WORK INSTRUCTIONS: In the listing below, every line with the word "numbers" needs to be copied.

INFORMATION SUPPLIED:

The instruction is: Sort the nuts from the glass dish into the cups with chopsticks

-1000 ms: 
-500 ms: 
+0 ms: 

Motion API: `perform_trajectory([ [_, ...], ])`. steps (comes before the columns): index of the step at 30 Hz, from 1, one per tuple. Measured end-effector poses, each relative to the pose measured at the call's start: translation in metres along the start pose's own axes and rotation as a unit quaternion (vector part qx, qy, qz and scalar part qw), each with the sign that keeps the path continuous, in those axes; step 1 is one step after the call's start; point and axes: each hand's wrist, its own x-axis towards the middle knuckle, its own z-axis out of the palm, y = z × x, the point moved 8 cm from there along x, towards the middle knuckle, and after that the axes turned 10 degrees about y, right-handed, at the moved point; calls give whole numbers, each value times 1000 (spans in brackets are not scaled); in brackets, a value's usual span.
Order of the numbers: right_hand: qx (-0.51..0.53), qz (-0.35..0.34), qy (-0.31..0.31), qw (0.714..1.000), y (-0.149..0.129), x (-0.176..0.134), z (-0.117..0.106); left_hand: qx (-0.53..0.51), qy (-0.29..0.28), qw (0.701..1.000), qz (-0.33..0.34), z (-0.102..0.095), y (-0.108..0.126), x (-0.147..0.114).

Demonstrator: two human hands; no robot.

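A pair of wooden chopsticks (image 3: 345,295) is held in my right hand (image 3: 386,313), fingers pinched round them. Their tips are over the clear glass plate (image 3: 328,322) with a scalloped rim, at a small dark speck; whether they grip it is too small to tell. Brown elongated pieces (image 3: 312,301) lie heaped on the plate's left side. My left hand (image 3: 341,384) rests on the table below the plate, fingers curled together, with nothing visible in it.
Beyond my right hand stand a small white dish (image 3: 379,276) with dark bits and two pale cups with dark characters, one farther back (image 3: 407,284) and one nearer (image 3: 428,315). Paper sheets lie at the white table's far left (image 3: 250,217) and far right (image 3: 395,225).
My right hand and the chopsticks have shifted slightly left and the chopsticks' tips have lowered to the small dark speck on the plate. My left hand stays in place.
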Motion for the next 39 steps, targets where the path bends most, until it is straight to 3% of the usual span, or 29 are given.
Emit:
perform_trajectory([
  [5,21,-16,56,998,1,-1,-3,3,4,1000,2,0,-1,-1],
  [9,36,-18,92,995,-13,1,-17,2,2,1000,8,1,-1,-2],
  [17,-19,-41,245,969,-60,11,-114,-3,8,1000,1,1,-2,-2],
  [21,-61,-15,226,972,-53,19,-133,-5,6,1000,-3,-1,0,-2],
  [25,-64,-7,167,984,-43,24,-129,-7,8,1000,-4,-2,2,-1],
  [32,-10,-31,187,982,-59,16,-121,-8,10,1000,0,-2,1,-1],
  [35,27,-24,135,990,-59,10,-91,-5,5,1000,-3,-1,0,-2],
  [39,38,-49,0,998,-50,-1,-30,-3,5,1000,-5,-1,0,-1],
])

OUTPUT FOR THIS EXERCISE:
Motion API: `perform_trajectory([ [_, ...], ])`. steps (comes before the columns): index of the step at 30 Hz, from 1, one per tuple. Measured end-effector poses, each relative to the pose measured at the call's start: translation in metres along the start pose's own axes and rotation as a unit quaternion (vector part qx, qy, qz and scalar part qw), each with the sign that keeps the path continuous, in those axes; step 1 is one step after the call's start; point and axes: each hand's wrist, its own x-axis towards the middle knuckle, its own z-axis out of the palm, y = z × x, the point moved 8 cm from there along x, towards the middle knuckle, and after that the axes turned 10 degrees about y, right-handed, at the moved point; calls give whole numbers, each value times 1000 (spans in brackets are not scaled); in brackets, a value's usual span.
Order of the numbers: right_hand: qx (-0.51..0.53), qz (-0.35..0.34), qy (-0.31..0.31), qw (0.714..1.000), y (-0.149..0.129), x (-0.176..0.134), z (-0.117..0.106); left_hand: qx (-0.53..0.51), qy (-0.29..0.28), qw (0.701..1.000), qz (-0.33..0.34), z (-0.102..0.095), y (-0.108..0.126), x (-0.147..0.114).

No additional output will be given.